**Collected data**
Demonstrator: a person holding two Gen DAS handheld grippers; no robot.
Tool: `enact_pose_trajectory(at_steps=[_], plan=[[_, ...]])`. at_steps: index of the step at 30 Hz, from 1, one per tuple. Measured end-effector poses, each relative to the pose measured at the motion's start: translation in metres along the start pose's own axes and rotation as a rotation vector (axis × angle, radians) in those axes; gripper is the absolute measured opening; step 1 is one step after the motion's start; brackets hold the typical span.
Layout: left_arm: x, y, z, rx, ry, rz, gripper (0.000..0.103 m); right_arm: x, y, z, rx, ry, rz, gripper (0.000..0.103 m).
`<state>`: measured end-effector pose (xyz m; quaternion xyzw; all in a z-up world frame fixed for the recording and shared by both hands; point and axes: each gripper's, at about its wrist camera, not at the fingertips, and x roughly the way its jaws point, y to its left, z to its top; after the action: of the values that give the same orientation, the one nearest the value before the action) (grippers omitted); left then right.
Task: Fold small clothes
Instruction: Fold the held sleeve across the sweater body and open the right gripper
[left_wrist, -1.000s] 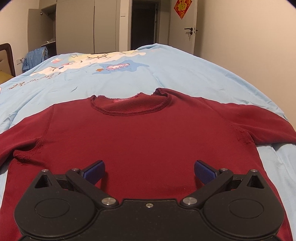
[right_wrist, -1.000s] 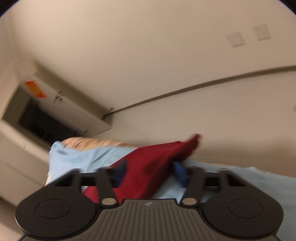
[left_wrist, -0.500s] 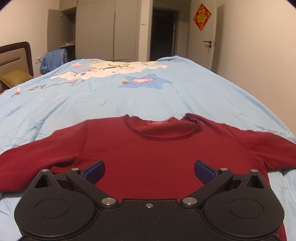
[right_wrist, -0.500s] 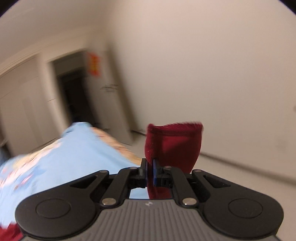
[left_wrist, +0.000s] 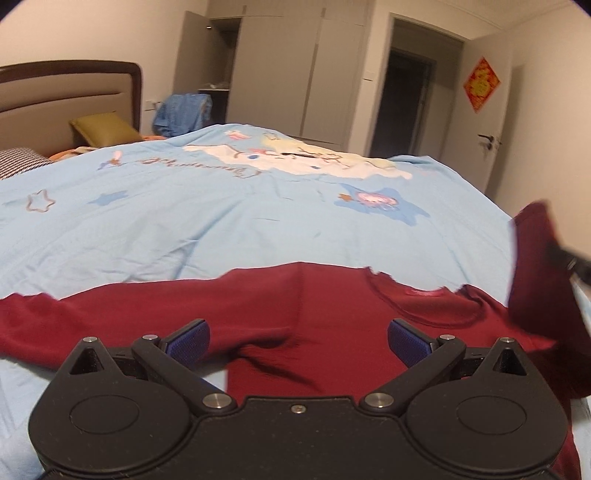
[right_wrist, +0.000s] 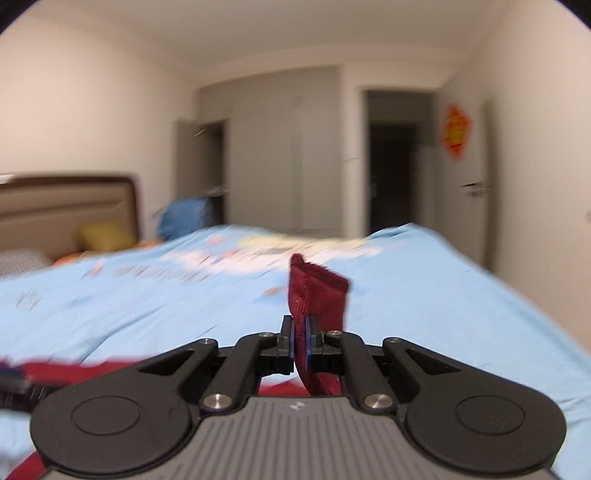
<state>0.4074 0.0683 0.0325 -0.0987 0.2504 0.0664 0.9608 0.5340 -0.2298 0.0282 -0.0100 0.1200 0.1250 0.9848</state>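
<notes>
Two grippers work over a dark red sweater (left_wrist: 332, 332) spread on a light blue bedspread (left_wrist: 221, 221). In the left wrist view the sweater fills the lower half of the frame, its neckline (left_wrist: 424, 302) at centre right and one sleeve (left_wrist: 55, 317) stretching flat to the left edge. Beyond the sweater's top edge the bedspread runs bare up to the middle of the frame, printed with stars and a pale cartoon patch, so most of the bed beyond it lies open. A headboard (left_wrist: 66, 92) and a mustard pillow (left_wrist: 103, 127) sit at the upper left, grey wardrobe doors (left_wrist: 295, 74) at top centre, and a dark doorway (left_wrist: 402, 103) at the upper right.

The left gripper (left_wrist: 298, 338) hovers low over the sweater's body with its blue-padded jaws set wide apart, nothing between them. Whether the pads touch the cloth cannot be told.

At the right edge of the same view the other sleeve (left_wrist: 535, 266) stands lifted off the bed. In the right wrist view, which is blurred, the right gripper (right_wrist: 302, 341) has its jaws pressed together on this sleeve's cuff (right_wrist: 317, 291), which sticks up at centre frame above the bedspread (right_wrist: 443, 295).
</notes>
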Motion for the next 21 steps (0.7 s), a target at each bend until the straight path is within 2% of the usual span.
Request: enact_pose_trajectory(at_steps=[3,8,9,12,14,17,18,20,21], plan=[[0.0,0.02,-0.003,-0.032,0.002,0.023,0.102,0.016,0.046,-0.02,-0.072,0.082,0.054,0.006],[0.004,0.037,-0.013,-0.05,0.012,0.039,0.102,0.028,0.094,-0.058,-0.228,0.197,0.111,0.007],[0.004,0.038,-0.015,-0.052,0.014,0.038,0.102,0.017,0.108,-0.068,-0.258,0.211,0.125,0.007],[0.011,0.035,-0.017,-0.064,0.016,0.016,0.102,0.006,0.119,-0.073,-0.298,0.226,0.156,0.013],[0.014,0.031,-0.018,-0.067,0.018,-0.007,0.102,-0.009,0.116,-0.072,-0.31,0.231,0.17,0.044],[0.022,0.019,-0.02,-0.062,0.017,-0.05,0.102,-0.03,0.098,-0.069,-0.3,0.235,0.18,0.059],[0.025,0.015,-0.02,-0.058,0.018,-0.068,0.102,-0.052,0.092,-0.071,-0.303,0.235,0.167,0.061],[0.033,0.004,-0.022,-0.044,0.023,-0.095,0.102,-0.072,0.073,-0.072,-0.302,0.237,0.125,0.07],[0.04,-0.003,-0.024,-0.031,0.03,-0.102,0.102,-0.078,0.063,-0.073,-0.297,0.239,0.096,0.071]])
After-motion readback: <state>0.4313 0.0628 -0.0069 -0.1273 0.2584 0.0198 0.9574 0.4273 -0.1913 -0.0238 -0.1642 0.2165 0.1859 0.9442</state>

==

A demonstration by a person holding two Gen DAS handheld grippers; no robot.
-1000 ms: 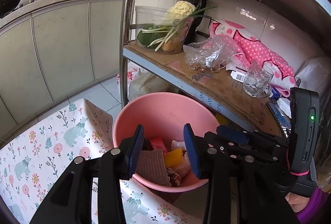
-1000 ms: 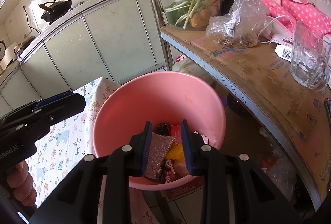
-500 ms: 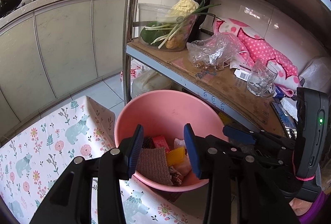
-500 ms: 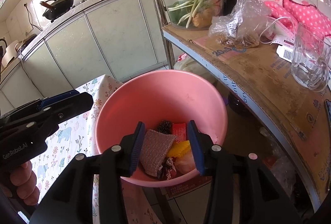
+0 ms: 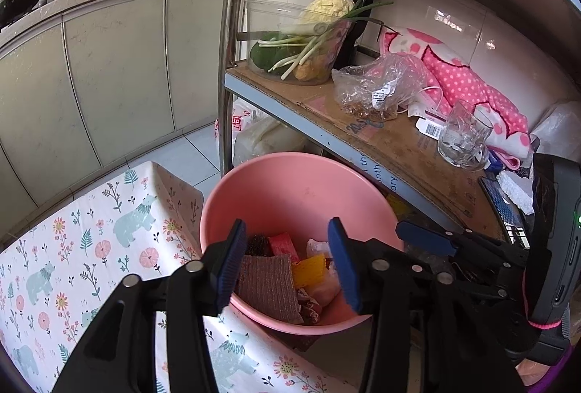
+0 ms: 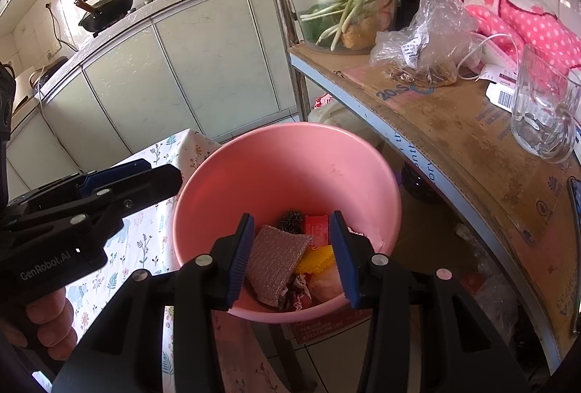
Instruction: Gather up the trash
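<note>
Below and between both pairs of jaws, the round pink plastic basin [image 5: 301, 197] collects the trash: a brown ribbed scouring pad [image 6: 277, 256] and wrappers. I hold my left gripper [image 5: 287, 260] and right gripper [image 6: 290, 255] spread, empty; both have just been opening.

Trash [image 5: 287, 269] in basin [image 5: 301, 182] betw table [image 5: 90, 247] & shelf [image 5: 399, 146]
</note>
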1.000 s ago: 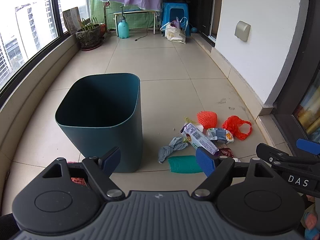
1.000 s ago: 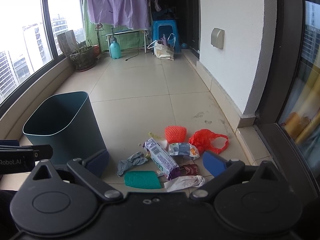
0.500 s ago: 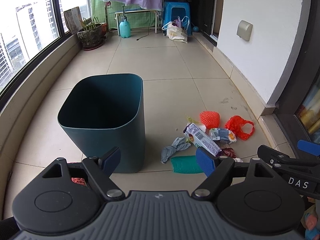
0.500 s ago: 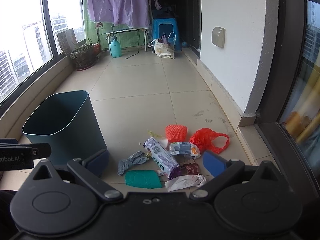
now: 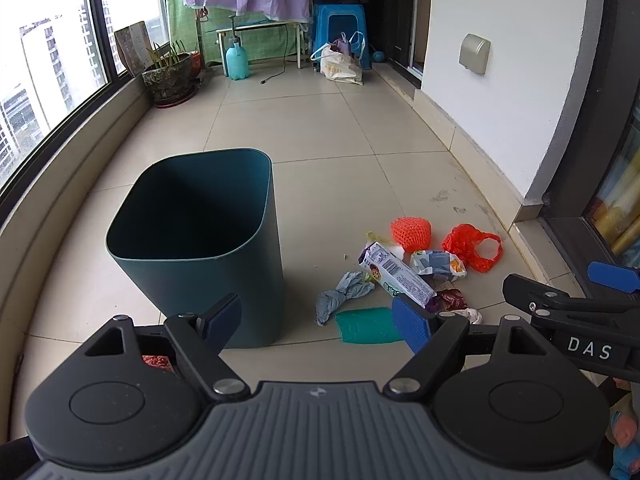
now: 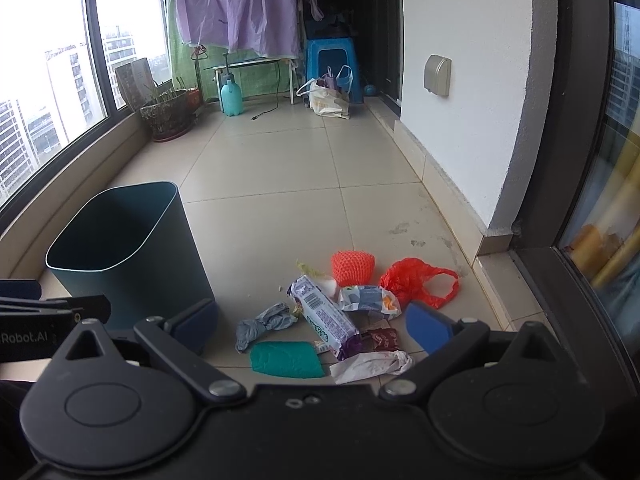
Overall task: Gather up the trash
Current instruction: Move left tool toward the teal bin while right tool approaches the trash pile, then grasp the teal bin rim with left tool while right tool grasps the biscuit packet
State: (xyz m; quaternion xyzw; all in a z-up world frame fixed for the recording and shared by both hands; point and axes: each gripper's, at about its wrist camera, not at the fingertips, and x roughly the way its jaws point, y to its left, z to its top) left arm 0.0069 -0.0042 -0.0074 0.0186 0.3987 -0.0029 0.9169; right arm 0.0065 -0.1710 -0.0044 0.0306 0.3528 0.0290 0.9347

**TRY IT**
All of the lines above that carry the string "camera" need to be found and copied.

**THE COMPLETED TASK**
`<state>`: measured end-effector pose (xyz m; quaternion xyzw; all in a z-up world frame fixed for the recording and shared by both hands; point and axes: each gripper's, at about its wrist camera, not at the fingertips, and x roughly the way its jaws point, y to its left, z to its top; after the action: of the values that give the same orientation, the one nearest the value before the action) (grippers omitted); left then right.
State: (xyz m; quaternion xyzw; all in a z-up world frame fixed for the recording and shared by both hands; point and axes: each gripper's, at about its wrist camera, not at the fingertips, and x roughly the way its jaws point, y to its left, z to its top) left arm 0.0069 -0.0042 -0.0074 0.0186 0.3987 -0.0029 0.9169; right arm 0.0065 -0.1710 -0.0044 0.0306 0.3528 0.0290 0.9347

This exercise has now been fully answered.